Today kicks off yet another MyShingle profile series, this time From Lawyer to Legal Tech Founder. Here, we’ll be profiling lawyers starting businesses in the legal tech space. Our first profile features Krista Andrews , a North Dakota based practicing family attorney and co-founder of PartUs – a collaborative, cloud-based platform that allows family law attorneys to create, exchange and update financial worksheets, discovery and other documents with clients and opposing counsel in family law cases. I stumbled across PartUs accidentally as a result of receiving a blind press release in my email and by chance, I followed the link to the PartUs home page. Though I don’t do family law, the streamlined design and usability captivated me and so I asked Krista if she’d provide the back-story — which is an incredible inspiration for lawyers who have an idea for a tech company, but lack a background in tech.

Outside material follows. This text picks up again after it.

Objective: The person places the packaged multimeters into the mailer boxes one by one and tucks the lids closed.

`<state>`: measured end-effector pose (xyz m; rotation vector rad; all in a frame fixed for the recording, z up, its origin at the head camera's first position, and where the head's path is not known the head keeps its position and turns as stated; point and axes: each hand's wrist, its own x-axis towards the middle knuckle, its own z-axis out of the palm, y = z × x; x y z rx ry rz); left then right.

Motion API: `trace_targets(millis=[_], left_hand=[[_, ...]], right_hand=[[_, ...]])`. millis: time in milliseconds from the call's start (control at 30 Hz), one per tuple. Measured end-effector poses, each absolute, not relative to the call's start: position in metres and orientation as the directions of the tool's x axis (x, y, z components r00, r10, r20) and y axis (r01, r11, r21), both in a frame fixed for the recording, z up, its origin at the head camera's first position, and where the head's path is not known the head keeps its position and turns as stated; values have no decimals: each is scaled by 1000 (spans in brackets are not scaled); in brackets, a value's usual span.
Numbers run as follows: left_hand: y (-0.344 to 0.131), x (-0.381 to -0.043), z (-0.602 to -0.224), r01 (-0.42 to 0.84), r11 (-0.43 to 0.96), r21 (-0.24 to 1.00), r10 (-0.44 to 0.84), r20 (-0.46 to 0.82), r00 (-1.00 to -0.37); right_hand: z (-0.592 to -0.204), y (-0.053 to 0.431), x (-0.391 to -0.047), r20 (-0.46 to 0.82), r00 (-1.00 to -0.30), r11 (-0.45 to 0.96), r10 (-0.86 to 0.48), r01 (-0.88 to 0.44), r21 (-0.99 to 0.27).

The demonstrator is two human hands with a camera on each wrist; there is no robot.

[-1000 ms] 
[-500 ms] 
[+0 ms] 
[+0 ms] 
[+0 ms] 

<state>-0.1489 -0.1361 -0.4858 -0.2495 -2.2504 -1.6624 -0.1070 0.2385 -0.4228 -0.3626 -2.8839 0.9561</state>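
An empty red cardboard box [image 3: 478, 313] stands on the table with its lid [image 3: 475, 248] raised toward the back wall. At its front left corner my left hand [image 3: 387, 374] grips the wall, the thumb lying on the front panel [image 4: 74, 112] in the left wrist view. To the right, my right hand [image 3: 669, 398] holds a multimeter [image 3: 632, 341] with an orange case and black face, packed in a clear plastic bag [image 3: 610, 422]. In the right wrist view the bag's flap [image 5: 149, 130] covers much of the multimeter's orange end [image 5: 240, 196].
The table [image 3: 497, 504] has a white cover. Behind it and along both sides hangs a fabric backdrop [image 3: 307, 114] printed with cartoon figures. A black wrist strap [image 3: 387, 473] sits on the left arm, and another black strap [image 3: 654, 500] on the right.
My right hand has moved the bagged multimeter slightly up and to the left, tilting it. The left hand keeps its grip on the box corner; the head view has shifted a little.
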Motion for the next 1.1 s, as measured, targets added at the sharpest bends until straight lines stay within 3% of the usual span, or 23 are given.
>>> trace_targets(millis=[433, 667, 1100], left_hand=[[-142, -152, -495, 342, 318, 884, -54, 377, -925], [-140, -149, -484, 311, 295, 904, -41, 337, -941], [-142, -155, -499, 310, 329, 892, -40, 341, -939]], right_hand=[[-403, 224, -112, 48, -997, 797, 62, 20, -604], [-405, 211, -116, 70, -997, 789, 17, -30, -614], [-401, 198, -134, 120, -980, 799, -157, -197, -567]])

Money Quote: “I am NOT techie and I am risk-averse, so being a tech entrepreneur is a cruel fate for me!”
Please tell us the name of your company and what it does.
I am co-Founder, PartUs (www.partus.com), a cloud-based software that streamlines the divorce process by dramatically improving the efficiency of creating and negotiating divorce agreements. I am also a Shareholder and Firm President at Anderson, Bottrell, Sanden & Thompson, specializing in family law.
Prior to your current position at your company, how long did you practice law and where? What was your area of practice? Do you still currently practice?
In addition to co-founding PartUs, I’m still currently practicing law, and have practiced law for 20 years in North Dakota and Minnesota. I specialize in family law and am also a mediator and collaborative law attorney.
What gave you the idea for PartUs?
I knew that I wouldn’t be able to eliminate the difficult emotions involved in divorces, but I’ve found that when I provide my clients with direction and identifiable tasks they are better equipped to proceed with their divorce and are empowered to make better decisions. I felt that an attorney’s role in a divorce was obviously very important, but that there were things clients could do to more meaningfully participate in their divorce, if the tools were available to them. I was also frustrated about having to take so much time building an asset and debt inventory or monthly budget, when my clients were in a better position to do so (with my input and oversight). One of my other frustrations with the process was when I would attend mediation and often spend hours just trying to get on the same page with the opposing party with asset and debt inventories and substantiating those values. Everyone was frustrated with simply reconciling financials, before we even started digging into settlement!
I want to ask you specifically about the steps from idea to implementation. First, once you had the idea, did you take any steps to validate it? Second, after you decided to go forward with PartUs, how did you find developers and how long did it take to get the site up and running?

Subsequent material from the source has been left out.